The immigration-industrial complex is not a brand new concept, though it’s not exactly a household term either. It should be. As we argue in “Deportation, Inc.: The Rise of the Immigration Enforcement Economy,” a new series of short investigative videos from Lawfare and SITU Research, US immigration enforcement has evolved into a rapidly growing multi-billion-dollar industry in which profitability increasingly dictates policy and enforcement priorities. Much like a military propped up by fortune-seeking mercenaries, an immigration system reliant on profit-driven private actors means less oversight, more abuse, and incentives aligned to perpetuate current problems rather than find their solutions.

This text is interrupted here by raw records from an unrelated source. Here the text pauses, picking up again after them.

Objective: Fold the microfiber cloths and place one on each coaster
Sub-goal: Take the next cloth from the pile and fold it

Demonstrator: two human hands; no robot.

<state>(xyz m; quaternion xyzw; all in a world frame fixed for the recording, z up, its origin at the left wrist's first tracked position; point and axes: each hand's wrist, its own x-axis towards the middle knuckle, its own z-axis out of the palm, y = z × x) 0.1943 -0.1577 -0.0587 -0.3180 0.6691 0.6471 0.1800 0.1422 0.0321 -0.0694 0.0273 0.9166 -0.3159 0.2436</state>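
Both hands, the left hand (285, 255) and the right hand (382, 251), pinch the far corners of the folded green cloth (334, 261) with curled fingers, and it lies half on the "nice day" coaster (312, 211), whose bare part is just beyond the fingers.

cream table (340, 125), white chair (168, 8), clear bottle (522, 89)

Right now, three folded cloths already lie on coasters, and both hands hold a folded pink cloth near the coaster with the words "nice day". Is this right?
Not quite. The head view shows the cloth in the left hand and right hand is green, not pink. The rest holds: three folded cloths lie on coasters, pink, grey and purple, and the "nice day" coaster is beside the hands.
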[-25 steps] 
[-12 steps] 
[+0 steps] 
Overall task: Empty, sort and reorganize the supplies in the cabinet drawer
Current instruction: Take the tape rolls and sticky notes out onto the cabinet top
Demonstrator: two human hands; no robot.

The comparison between a military- and immigration-industrial complex is so apt that military contractors, arguably the foremost experts in the military-industrial complex, took notice of the business potential in the adjacent border security industry ahead of Trump’s second inauguration. In January, a group of military contractors pitched the incoming administration on a $25 billion proposal to help fulfill the Trump campaign’s promise to carry out the largest deportation operation in American history. One of those contractors, former Blackwater CEO Erik Prince, explained that the federal government alone couldn’t execute Trump’s plan to deport 12 million people by November 2026. But like any good salesman, Prince had just the solution: hire contractors “to supplement that capability with what the private sector does best: find a way to do something cheaper, better, and faster at greater scale.”
For anyone with experience in the public sector, this is an enticing and familiar pitch. Governments around the world routinely outsource public work to private consultants, often for innocuous reasons. And of course not every function of the immigration system is inherently evil. Just as Eisenhower recognized that a “vital element in keeping the peace is our military establishment,” because the country could “no longer risk emergency improvisation of national defense,” so too must there be courts and judges to process asylum claims, embassies to issue visas, and transportation to reunite families.
But the line between legitimate business and graft is a blurry one in a system that outsources integral parts of public administration to the private sector. When government officials are nothing more than clients looking for vendors, where does democracy end and kleptocracy begin?